According to NFL.com, Graham and the Seahawks are expected to part ways when free agency begins and the Saints are expected to be one of several teams that will have interest in going after the 31-year-old tight end. 

Saints defensive end Cameron Jordan must have gotten the memo that his team is interested in Graham, because Jordan is already recruiting his former teammate. The two players were sharing memories on Twitter over the weekend and Jordan closed the conversation by saying, "Keep us in mind." 

In one sense, a reunion between Graham and the Saints would make sense because New Orleans could definitely use a pass-catching tight end. Since trading away Graham before the 2015 season, the Saints have gotten almost zero production from their tight ends. In 2017 alone, Coby Fleener, Josh Hill and Michael Hoomanawanui combined for 62 catches and just 472 yards. 

To put that in perspective, Graham averaged 88.8 catches and 1,099 yards per year over his final four seasons with the Saints (2011-14). 

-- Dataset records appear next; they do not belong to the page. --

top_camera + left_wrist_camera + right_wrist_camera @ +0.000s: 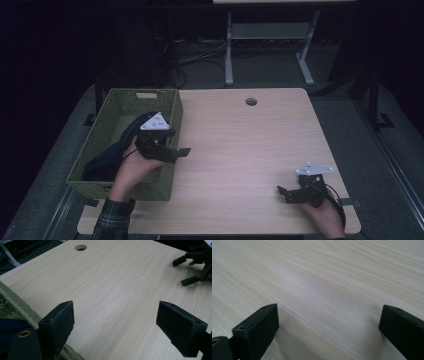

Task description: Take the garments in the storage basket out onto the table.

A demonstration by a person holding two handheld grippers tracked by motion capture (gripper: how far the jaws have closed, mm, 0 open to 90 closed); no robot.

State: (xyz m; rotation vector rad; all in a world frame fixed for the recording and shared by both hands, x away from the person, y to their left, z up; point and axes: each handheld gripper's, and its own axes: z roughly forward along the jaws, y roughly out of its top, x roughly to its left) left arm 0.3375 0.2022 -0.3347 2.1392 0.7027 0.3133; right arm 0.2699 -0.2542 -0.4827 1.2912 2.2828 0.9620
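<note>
A green woven basket (125, 189) stands on the left part of the light wooden table (240, 145). A dark blue cloth (106, 161) lies inside it. My left gripper (178, 142) hovers over the basket's right rim, pointing right across the table, open and holding nothing. In the left gripper view its jaws (115, 320) stand wide apart over bare wood, with the basket rim (20, 305) and a bit of cloth (10, 325) at lower left. My right gripper (284, 195) rests near the front right edge, open and holding nothing (328, 325). It also appears far off (183, 271).
A round cable hole (251, 101) is in the table's far edge, seen also in the left gripper view (80, 247). Behind the table, a white desk frame (229, 50) and cables lie on the dark floor.
</note>
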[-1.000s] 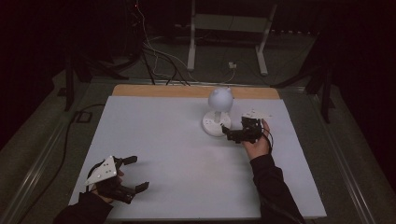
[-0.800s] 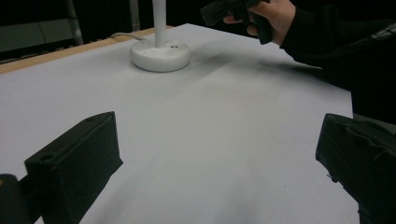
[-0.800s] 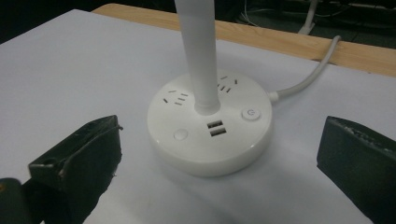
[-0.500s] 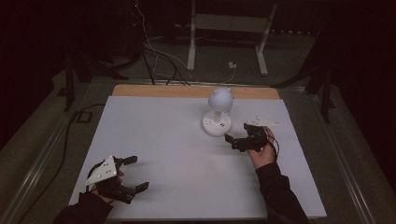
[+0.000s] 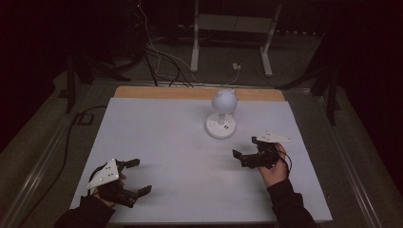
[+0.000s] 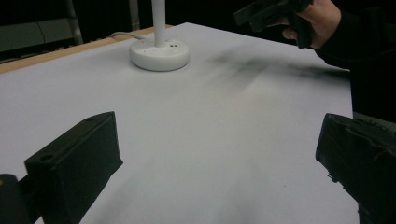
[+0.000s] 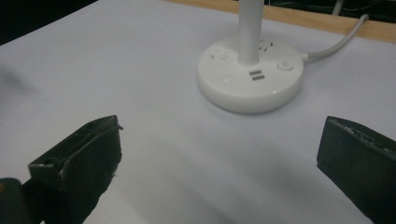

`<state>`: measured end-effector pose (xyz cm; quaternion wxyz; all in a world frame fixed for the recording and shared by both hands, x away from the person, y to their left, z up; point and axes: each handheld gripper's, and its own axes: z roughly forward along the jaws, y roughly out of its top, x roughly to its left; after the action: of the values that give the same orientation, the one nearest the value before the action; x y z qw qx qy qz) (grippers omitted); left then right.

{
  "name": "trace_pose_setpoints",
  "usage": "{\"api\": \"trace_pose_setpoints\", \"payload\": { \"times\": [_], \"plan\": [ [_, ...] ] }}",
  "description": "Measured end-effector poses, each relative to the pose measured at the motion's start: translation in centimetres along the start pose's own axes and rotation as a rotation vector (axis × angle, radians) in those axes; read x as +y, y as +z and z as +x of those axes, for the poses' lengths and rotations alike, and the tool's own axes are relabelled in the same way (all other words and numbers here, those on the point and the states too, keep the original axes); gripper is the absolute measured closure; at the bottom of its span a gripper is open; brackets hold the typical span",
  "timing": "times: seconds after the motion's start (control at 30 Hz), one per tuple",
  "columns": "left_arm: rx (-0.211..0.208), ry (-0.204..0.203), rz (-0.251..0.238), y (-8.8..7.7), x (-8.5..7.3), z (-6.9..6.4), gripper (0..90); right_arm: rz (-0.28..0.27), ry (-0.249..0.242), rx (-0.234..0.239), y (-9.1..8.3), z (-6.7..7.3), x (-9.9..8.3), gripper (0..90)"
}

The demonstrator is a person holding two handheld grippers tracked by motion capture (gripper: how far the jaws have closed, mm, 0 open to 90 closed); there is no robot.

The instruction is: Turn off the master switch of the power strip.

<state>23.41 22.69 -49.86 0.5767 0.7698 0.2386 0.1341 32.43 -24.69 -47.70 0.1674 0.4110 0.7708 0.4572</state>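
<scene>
Right tool point(image 5: 246, 148) farther from lamp point(image 5: 221, 124)

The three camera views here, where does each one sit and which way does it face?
High view: above the person's side, looking forward and down on the white table; both forearms, left gripper and right gripper show.
Left gripper view: rides that gripper, looking across at the white round-based desk lamp; its black jaws and the person's other hand show.
Right gripper view: faces the lamp base closely, between its jaws.
All share the lamp.
</scene>
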Motion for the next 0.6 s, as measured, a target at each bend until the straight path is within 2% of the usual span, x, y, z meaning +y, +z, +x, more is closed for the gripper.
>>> {"api": "trace_pose_setpoints", "payload": {
  "times": [0.3,0.6],
  "plan": [
    [0.001,0.0,0.0,0.0,0.0,0.0,0.3,0.014,-0.033,-0.021,-1.6,0.5,-2.3,0.0],
    [0.001,-0.001,0.002,0.0,0.0,0.0,0.4,0.052,-0.031,-0.002,-3.0,0.5,-4.5,0.0]
  ]
}}
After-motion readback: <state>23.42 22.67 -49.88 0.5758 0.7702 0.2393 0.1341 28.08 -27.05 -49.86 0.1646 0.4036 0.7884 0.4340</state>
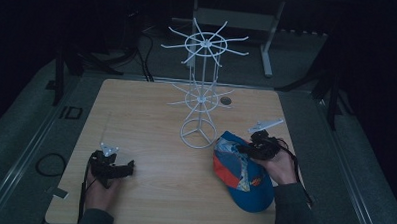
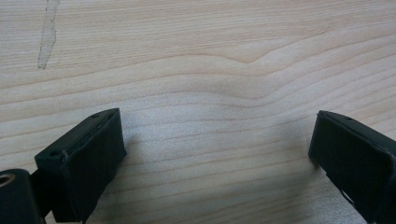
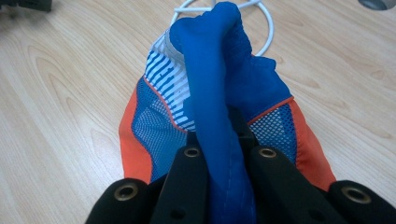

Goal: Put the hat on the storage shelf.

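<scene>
A blue cap [image 1: 244,173] with orange, striped and mesh panels lies at the right front of the wooden table [image 1: 151,115]. My right gripper [image 1: 247,148] is shut on the cap's blue fabric; in the right gripper view the cloth [image 3: 219,116] is pinched between the two black jaws and rises in a fold. My left gripper [image 1: 127,168] rests at the left front, held by a hand, and its jaws stand wide apart over bare wood [image 2: 219,154] with nothing between them. A white wire rack [image 1: 202,92] with two tiers of spokes stands mid-table, just left of the cap.
The rack's ring base [image 1: 198,133] sits close to the cap's crown and appears as a white ring [image 3: 261,28] beyond the fabric. A small dark round object [image 1: 226,100] lies behind the rack. A pale scuff [image 2: 46,32] marks the wood.
</scene>
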The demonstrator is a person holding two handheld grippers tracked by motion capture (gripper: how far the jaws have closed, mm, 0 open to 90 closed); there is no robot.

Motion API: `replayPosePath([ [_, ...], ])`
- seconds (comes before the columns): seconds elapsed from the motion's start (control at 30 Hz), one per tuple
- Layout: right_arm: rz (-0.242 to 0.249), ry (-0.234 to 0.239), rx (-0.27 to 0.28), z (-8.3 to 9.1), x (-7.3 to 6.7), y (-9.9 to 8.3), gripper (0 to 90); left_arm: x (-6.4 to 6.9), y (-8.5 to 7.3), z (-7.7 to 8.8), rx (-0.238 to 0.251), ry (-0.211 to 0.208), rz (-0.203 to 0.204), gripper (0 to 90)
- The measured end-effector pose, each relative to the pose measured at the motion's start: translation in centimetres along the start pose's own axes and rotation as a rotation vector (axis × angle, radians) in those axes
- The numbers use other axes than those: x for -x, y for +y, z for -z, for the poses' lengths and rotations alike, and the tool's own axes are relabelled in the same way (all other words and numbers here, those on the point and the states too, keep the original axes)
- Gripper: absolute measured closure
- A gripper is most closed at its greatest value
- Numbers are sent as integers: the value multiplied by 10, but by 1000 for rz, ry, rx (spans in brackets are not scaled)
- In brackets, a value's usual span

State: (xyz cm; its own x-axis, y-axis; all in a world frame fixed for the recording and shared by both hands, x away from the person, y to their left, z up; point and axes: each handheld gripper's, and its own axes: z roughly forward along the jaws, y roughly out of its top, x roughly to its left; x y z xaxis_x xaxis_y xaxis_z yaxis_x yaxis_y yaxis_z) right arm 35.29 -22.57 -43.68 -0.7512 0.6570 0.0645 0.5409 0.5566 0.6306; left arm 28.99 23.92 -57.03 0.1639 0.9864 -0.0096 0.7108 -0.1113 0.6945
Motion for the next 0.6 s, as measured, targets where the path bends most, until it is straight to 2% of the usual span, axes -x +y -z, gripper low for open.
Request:
replayPosePath([
  [0.27,0,7,27,7,-2,2,886,0,0,0,0,0,2,39],
  [0.6,29,24,81,24,-12,10,886,0,0,0,0,0,2,39],
])
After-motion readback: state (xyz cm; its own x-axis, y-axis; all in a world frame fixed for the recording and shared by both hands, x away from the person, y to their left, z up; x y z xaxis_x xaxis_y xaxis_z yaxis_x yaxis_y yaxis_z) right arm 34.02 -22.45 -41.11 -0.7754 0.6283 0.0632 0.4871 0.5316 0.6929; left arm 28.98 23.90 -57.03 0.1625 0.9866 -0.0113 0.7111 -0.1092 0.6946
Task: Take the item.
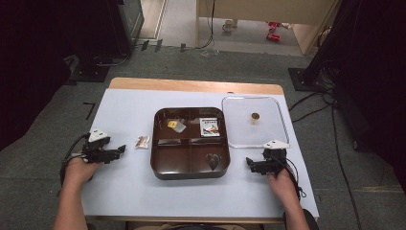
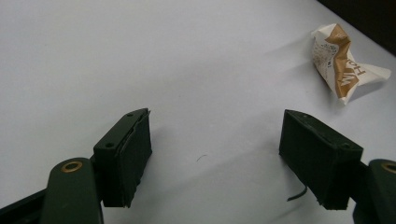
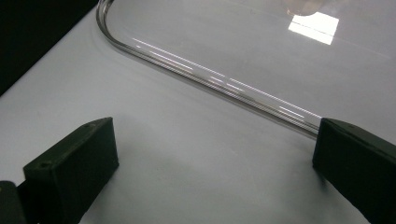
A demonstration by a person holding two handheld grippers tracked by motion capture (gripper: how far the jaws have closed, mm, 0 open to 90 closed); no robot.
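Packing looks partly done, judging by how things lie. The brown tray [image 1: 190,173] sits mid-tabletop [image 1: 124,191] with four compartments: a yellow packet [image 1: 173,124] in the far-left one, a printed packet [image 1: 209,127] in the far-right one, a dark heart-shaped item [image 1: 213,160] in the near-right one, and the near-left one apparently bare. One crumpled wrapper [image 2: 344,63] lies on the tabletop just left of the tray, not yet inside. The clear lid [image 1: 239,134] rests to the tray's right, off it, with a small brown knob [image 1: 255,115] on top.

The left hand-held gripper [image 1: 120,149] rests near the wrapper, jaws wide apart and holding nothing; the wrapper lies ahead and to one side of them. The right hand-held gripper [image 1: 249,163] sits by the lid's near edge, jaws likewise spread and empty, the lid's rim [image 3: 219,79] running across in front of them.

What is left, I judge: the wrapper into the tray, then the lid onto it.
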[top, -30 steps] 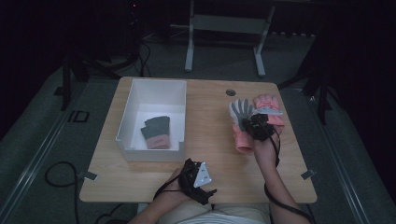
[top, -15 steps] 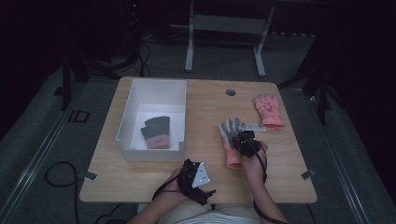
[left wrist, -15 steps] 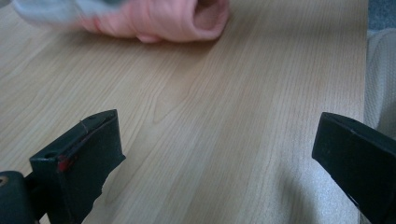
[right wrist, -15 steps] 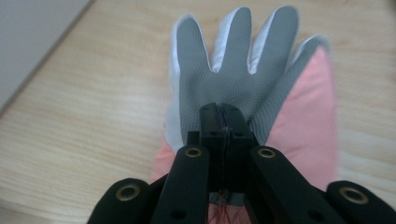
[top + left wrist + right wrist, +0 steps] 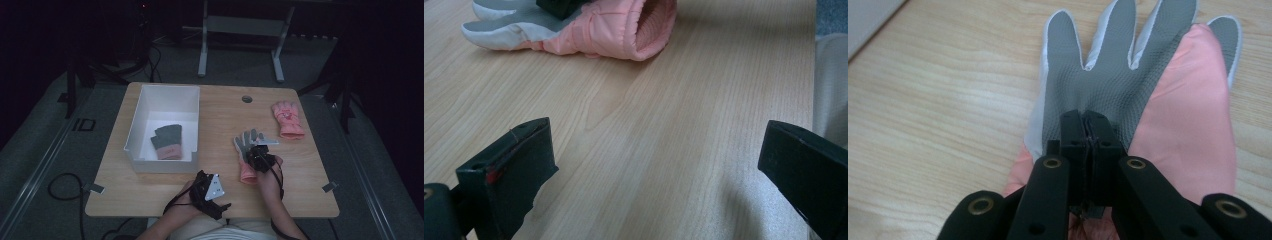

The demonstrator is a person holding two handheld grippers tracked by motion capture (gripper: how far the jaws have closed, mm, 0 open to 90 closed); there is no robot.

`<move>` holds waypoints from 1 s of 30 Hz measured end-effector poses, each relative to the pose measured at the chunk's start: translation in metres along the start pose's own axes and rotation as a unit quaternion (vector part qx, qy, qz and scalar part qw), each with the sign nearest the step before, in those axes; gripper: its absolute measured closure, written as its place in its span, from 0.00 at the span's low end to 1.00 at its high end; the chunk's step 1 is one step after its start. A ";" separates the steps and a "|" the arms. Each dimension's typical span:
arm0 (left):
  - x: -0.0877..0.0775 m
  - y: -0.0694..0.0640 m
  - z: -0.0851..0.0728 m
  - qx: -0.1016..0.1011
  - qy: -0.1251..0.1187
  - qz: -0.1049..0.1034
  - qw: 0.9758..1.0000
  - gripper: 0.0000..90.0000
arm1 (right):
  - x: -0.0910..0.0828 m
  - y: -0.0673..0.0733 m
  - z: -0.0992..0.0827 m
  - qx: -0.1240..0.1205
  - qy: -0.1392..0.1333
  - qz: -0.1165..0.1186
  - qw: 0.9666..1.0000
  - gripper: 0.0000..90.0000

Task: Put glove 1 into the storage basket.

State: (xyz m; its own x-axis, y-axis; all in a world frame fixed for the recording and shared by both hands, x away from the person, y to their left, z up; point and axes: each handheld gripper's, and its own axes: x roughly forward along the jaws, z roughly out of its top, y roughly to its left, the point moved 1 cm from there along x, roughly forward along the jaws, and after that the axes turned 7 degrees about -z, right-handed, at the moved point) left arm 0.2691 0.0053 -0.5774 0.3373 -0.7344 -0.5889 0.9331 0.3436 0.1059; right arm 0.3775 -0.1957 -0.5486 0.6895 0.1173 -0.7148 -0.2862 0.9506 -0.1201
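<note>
High view, from the left: a white bin [image 5: 162,102] sits on the bench [image 5: 220,115] with a dark glove [image 5: 167,141] already lying in it, which suggests gloves are being collected there. Near the front edge the left tool [image 5: 210,192] rests low over bare wood, its jaws wide apart with nothing between them, probably waiting to help. Just to its right, the right tool [image 5: 260,155] has its jaws pressed together on the palm of the pink and grey glove [image 5: 248,150], pinching the fabric so the glove can be carried. That glove lies flat near the bench's middle, grey palm up, its long axis running front to back: fingers point away from the person, the pink cuff toward them. Farther right, a second pink glove [image 5: 287,119] lies well apart, likewise fingers away.
</note>
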 end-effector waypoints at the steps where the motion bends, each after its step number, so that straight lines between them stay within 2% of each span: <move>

The big thing standing between Graham and a reunion with the Saints would likely be price. Remember, one of the reasons the Saints traded Graham back in March 2015 is because things got ugly between the two sides. As a matter of fact, things got so ugly that the two sides had to go to arbitration in 2014 to decide if Graham would be classified as a tight end or a wide receiver for the purposes of his tender offer. In the end, the Saints won, and they were able to get Graham under contract with a four-year, $40 million deal that was signed in July 2014. 

Eight months after that deal, the Saints shipped him off to Seattle in exchange for center Max Unger and the Seahawks' first round pick in 2015 (31st overall). 

if the Saints can get Graham at the right price, they would be adding him to an already lethal offense that includes Drew Brees, Alvin Kamara, Mark Ingram, Michael Thomas and Ted Ginn Jr. The right price would be important here because the Saints already have a hefty amount of money tied up at tight end. Fleener has an $8 million cap hit in 2018 and cutting him won't fix that. If the Saints release Fleener, they'd get hit with $8.2 million in dead money. 

As for Graham, he was drafted by the Saints in 2010 and spent five seasons with the team before being traded to Seattle.